Microsoft is working on video chat for Xbox Live, and has debuted this feature on the original Xbox in Japan. For now, players can hold one-on-one audio chats, even when they aren’t in a game. It’s almost enough to make me wonder if anybody will pay for long-distance calls in the future, except for the poor quality of the audio.

There’s quite a bit of static on Xbox Live. On the games where players generally seem to be more chatty, such as “Project Gotham Racing 3,” some people came across clearly while others’ voices were lost in a scree… kshhh of fuzziness. The quality is better with one-on-one chats, but there were still times when delays would make the conversation stilted.

The static comes from the strength of a player’s broadband connection, according to Microsoft. When I played “Project Gotham Racing 3” with people at Microsoft, who presumably have about as good of a broadband link as it gets, the voice quality was fine.

But there’s a far worse problem than static on Xbox Live. Playing “Call of Duty 2” can be infuriating when the game’s servers get overloaded. The game becomes choppy or freezes completely, making it impossible to play.

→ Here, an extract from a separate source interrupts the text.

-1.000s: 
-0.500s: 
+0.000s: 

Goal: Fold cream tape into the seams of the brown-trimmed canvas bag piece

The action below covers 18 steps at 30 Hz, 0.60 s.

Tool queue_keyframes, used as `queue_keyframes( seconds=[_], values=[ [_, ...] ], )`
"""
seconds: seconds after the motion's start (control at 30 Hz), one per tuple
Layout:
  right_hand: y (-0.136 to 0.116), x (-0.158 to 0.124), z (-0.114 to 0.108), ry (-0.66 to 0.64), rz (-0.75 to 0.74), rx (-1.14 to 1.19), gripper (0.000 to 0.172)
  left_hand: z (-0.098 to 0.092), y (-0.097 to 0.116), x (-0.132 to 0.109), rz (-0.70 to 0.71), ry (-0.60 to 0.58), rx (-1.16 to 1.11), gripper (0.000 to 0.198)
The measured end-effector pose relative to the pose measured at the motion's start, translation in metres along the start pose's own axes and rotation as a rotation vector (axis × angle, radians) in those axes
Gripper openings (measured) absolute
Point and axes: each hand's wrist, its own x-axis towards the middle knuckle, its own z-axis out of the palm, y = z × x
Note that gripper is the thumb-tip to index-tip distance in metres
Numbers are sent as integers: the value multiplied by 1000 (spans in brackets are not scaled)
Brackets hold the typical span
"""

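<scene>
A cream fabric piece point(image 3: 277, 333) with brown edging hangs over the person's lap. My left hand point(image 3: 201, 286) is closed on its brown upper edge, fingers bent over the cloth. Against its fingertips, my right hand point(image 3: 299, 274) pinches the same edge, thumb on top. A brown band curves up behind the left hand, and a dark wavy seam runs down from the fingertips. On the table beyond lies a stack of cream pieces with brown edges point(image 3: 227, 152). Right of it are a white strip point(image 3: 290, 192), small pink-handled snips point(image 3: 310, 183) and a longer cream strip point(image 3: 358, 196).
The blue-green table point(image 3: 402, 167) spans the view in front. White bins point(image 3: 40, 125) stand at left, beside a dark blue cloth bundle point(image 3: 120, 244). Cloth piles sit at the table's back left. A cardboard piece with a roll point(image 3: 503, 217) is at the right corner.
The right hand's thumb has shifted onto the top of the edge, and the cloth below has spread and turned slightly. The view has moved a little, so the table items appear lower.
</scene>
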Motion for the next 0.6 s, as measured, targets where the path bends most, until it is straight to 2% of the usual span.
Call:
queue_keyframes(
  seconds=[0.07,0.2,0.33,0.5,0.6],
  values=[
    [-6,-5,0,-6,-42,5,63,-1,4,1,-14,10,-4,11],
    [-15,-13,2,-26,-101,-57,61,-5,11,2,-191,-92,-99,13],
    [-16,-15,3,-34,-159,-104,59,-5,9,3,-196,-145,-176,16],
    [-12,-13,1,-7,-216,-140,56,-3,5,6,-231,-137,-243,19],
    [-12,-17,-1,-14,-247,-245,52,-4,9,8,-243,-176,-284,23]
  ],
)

This seems to be a fairly widespread problem, to the point where players are circulating online petitions asking publisher Activision to take action. I talked with Ken Murphy, the producer of Activision’s “Call of Duty 2,” about the problem Friday, and he said that if one Xbox Live player has a bad connection — slower than 256 kilobits per second or so — then the game could lag for everyone else. I suspect the problems will disappear as “Call of Duty 2” loses its novelty and people move to newer games on Xbox Live.

So far, Xbox Live isn’t to the point where I think it will be a draw for half of all Xbox 360 owners. There isn’t enough diversity of content to appeal to a broad audience, and the audio quality isn’t consistent enough to make it a useful communications tool.

But Microsoft’s vision for Xbox Live is becoming more clear. It is a gaming service, no doubt, but on its way to becoming a communications platform. It’s not there yet, though.